Değerli arkadaşlar, sevgili milletvekilleri; AKP on iki yıldır iktidarda. Her defasında buraya çıkan milletvekili arkadaşlarımız "İyi şeyler yapmadık mı, niye hep bizi sorumlu tutuyorsunuz?" diye söylüyorlar. İyi şeyleri de söylüyoruz ama tabloya baktığımızda ne yazık ki iyi şeyler söyleyemiyoruz. On iki yılda en az 14.455 işçi, sadece ekim ayında ise 160 işçi yaşamını yitirdi. Ki, iş kazaları nedeniyle, ölümlü olmayan iş kazalarını da düşündüğünüzde aslında nasıl bir tabloyla karşı karşıya olduğumuz ortada. Bakın, 2002 yılında 146 işçi, 2003 yılında 811 işçi, 2004 yılında 843 işçi -artıyor dikkat ederseniz- 2005 yılında 1.096, 2014 yılının ilk on ayında ise 1.600 işçi can vermiş. Yani, bunlar ciddi anlamda bu Meclisin kendisinin dert edip, bunu sorun edip çözmesi gereken konular. Ama şimdiye kadar AKP Hükûmeti daha çok "Birçok yasa çıkarttık, olmadı mı?"; işte, Çalışma ve Sosyal Güvenlik Bakanıyla görüştüğümüzde "Sorunları çözeceğiz..." Hatta öyle ki bazen diyaloglar, HEY Tekstil işçileriyle Sayın Bakanla görüştüğümüzde neredeyse diyeceğim Sayın Bakan sosyalist; öyle emekten, işçiden, işçi sınıfından bahsediyor, sorunlarımızı anladığını ifade ediyor ama pratik uygulamalara geldiğinde hâlâ hiçbir sorun çözülmüyor. HEY Tekstil işçileri hâlâ ücretlerini alamadı, hâlâ işçiler ölüyor, ölmeye devam ediyor.

Değerli arkadaşlar, bakın, Ermenek'teki olay da geliyorum diyen bir olay. Hatırlarsanız, Soma faciası olduğunda biz dedik ki: "Bütün maden durdurulsun, ağır iş kolu durdurulsun, bu konuda güvenli hâle gelince çalışma başlatılsın." İktidar dedi ki: "Bu HDP'liler istemiyor işçilere istihdam sağlayalım." Biz istiyoruz işçilere istihdam sağlansın. Tabii ki insanlar çalışmak istiyor, bu ülkede yaşayabilmek için çalışmak zorunda ama siz öncelikle güvenli mekânlar yaratmak durumundasınız. Güvenli mekânlar yaratmadan insanlara "Gidin ölün." demek... Ki insanlar bilerek ölüme gidiyor, çok ilginç bir durum. Türkiye'de insanlar madenlerin güvensiz olduğunu bildiği hâlde... Medyayı hiç takip ettiniz mi? Soma maden faciasında söylenen sözlerle Ermenek'teki neredeyse aynı. Herkes diyor ki: "Aslında biliyorduk." Bilerek gelmiş, bile bile gelmiş facia; şöyleymiş, böyleymiş, aynı cümleler neredeyse. Medyanın şeylerini bir alt alta koyun, aynıdır sevgili arkadaşlar.

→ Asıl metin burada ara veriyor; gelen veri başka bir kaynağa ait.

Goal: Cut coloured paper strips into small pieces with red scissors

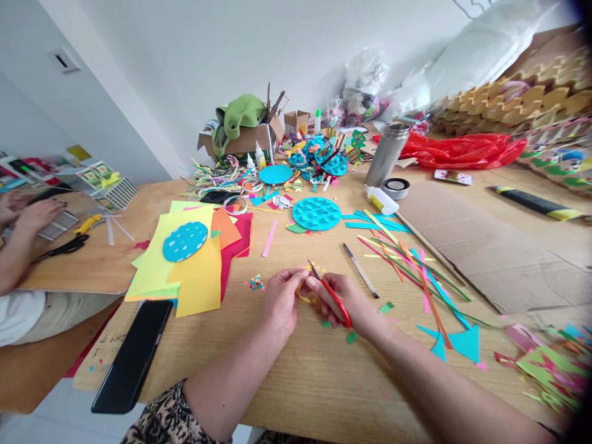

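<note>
Above the wooden table my right hand [340,296] is closed around red-handled scissors [337,302], their blades pointing up and away from me. Beside it, my left hand [283,297] pinches a thin yellow paper strip [304,297], which curls down between the two hands. The fingertips of both hands nearly meet near the blades. Small yellow paper bits lie just behind the hands. Left of my left hand is a little heap of colourful paper confetti [256,283]. Green paper scraps [352,337] lie under and beside my right hand. A pen [361,270] rests farther right.
Coloured paper sheets [198,277] and a black phone [132,356] lie left. Blue discs [317,214] sit ahead. Paper strips [423,271], a steel flask [387,154], a glue bottle [382,201] and cardboard [509,246] stand or lie right. Another person's hand [39,216] is far left.
</note>
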The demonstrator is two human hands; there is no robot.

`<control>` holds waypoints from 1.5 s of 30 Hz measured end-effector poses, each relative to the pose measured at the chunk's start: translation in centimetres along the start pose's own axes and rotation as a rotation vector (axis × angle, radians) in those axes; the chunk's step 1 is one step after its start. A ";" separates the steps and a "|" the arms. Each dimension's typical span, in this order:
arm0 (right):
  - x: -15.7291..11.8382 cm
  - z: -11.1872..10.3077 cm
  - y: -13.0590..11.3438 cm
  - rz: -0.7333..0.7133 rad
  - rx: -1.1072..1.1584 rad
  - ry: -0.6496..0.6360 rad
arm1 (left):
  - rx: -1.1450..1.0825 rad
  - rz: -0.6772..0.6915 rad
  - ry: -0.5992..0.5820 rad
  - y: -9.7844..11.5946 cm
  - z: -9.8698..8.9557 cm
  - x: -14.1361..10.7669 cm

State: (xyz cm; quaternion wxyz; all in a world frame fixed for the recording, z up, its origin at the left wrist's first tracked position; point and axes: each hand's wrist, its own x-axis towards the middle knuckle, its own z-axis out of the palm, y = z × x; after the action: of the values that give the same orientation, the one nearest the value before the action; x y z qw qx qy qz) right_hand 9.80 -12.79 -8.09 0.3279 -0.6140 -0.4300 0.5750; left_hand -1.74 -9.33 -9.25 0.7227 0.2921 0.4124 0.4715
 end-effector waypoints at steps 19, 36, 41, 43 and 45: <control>-0.7 -1.2 -0.6 -0.050 -0.085 -0.193 | 0.255 -0.178 -0.283 3.8 -2.9 2.3; -0.5 -1.2 -0.3 -0.035 -0.147 -0.256 | 0.345 -0.221 -0.368 4.5 -3.1 2.2; -0.6 -1.1 -0.3 -0.035 -0.159 -0.251 | 0.347 -0.214 -0.367 4.4 -3.2 2.2; -0.6 -1.1 -0.4 -0.036 -0.157 -0.250 | 0.347 -0.217 -0.368 4.3 -3.2 2.2; -0.6 -1.1 -0.4 -0.032 -0.160 -0.247 | 0.350 -0.221 -0.371 4.3 -3.3 2.2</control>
State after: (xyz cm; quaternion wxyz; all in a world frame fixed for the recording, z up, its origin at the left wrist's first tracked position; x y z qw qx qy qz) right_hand 10.89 -13.09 -7.33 0.2316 -0.5558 -0.5211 0.6049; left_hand -6.02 -5.49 -8.07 0.7713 0.4472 0.3778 0.2497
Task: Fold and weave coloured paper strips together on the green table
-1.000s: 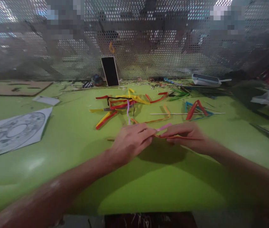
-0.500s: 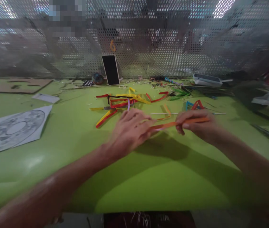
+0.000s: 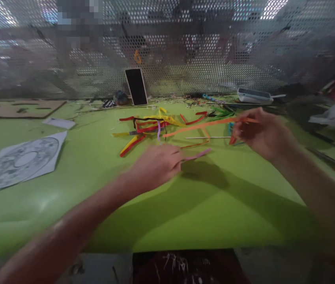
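Note:
My left hand [image 3: 161, 165] is closed over the middle of the table. A thin purple strip [image 3: 199, 154] sticks out to the right from its fingertips. My right hand [image 3: 260, 132] pinches a long orange strip [image 3: 205, 124], whose free end reaches left above the table. Just behind my left hand lies a loose heap of red, yellow and black strips [image 3: 152, 125]. Another purple strip [image 3: 159, 131] hangs over that heap. A bent red strip [image 3: 233, 138] and a bit of blue show beside my right fingers, partly hidden.
A phone [image 3: 136, 86] leans on the perforated metal screen [image 3: 167, 51] at the back. Green strips [image 3: 222, 113] and a white tray-like object [image 3: 255, 96] lie at the back right. A printed sheet [image 3: 45, 159] and cardboard [image 3: 22, 108] are on the left.
My right hand has risen and moved away with the orange strip, which has left my left hand. My left hand has closed, with the purple strip now showing from it.

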Demonstrator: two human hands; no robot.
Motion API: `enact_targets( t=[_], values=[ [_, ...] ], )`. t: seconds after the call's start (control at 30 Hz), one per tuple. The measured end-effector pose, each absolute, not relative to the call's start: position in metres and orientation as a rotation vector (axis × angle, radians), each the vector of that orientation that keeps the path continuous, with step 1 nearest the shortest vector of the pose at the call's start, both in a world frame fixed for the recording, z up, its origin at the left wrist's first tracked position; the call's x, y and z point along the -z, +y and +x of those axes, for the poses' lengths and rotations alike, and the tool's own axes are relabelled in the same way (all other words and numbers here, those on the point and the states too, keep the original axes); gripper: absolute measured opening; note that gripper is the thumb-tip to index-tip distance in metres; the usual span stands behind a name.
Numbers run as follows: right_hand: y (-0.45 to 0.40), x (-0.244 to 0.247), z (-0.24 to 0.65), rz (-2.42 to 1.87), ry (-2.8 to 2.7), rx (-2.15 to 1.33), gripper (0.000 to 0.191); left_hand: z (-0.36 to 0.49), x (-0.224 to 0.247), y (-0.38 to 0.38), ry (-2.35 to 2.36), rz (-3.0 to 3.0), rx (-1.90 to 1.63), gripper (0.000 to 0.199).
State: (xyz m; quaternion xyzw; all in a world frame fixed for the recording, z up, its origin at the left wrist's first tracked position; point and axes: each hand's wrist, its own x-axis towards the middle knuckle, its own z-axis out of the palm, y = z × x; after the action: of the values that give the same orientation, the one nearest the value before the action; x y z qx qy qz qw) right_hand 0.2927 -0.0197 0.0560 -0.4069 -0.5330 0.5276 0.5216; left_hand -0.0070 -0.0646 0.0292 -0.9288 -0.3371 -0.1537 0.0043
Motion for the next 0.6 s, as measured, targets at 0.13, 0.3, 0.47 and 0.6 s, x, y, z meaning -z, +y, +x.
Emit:
enact_targets(
  t=[0.13, 0.3, 0.47, 0.6],
  values=[
    [-0.013, -0.071, 0.307, -0.914, -1.13, -1.244, 0.03, -0.003, -0.016, -0.075, -1.139, -2.861, 0.253, 0.015],
    [-0.013, -0.077, 0.315, -0.88, -1.092, -1.235, 0.027, -0.019, -0.001, -0.092, -1.2, -3.052, 0.453, 0.014],
    [-0.015, -0.072, 0.312, -0.86, -1.074, -1.294, 0.018, -0.029, 0.014, -0.1, -1.12, -2.914, 0.737, 0.014],
    [-0.019, -0.071, 0.307, -0.852, -1.097, -1.314, 0.017, -0.032, 0.019, -0.101, -1.294, -2.764, 0.727, 0.015]
  ],
)
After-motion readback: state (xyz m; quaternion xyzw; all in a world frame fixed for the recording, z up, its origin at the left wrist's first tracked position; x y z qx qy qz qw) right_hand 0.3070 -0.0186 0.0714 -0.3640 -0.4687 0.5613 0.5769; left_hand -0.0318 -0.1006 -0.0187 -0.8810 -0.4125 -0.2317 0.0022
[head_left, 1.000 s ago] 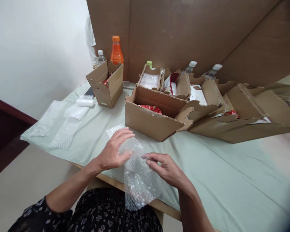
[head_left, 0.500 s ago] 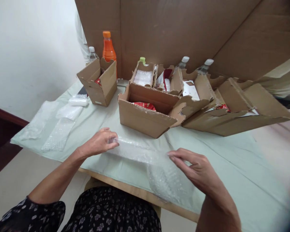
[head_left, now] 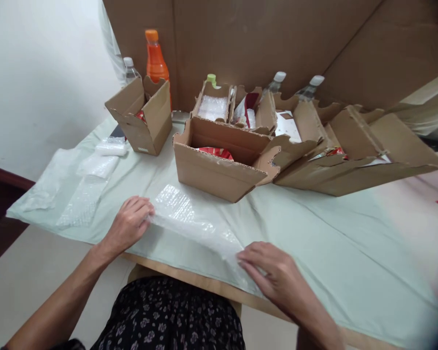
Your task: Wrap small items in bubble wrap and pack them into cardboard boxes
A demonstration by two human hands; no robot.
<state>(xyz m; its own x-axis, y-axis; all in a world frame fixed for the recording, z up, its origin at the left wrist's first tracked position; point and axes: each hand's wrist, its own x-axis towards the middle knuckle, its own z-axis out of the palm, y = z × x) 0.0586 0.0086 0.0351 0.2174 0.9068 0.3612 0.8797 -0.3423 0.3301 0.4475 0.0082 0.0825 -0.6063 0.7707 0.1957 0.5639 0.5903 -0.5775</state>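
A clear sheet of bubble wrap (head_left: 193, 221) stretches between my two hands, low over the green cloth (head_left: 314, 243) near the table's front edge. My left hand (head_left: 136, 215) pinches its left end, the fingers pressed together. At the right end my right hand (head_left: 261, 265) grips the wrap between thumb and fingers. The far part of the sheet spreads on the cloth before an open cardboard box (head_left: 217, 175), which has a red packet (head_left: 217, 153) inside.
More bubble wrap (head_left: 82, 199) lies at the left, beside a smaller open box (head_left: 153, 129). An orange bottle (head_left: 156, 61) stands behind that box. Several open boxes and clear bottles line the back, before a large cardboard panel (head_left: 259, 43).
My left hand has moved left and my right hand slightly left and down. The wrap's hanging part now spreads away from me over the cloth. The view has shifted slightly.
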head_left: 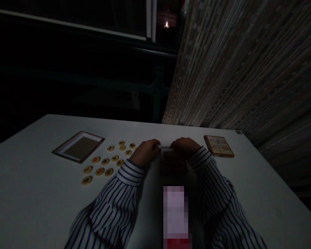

Bakın, hele Isparta'daki olay çok vahim bir olay. Şimdi, 25-26 kişilik bir minibüsle siz 46-47 kişiyi götüreceksiniz. Hatta 81 kişi, 87 kişi bindiği dahi söyleniyor. Şimdi, bunların hiçbirinde denetim yok. Mevsimlik tarım işçileri, bunlar da onun trajedisi. Nereden bakıyor? "Küçük kalkar, büyüğe bakar." diye bir söz var. Vatandaş da bakıyor iktidara, iktidar her şeyi kâr için yaptığı için oradan bakıyor: "Nereden kâr elde edebilirim? Minibüs sayısını azaltalım, hepsini iç içe koyalım." Burada, sevgili arkadaşlar, 15'i kadın olmak üzere 18 yurttaşımız yaşamını yitirdi elma toplamaya giderken. Yani, arkasından, işte, Zonguldak; bize SOS veriyor. Türkiye'de sınıf mücadelesi yürütenler her gün eylem, etkinlik yaparken sendikalar buna, Hükûmete uyarıda bulunuyorlar.

Bu Hükûmet sivil toplum örgütlerini, bu alanda çalışan meslek örgütlerini de devre dışı bıraktı. Bakın, meslek örgütlerinin bütün raporları gerçekçi çıkıyor çünkü Hükûmet bunu dikkate almıyor. Aslında başka bir denetim olayını da devreden çıkarmış oldu. Siz kendiniz denetlemiyorsunuz, Bakanlık denetlemiyor, Bakanlığın denetim için gönderdiği kişiler gidip patronla içli dışlı oluyor, patronun raporuna "Eyvallah." diyor ama bunun dışında sivil, bağımsız kurumların raporlarını da, denetimlerini de hiçbir şey sayıyorsunuz. Böyle bir şey olabilir mi?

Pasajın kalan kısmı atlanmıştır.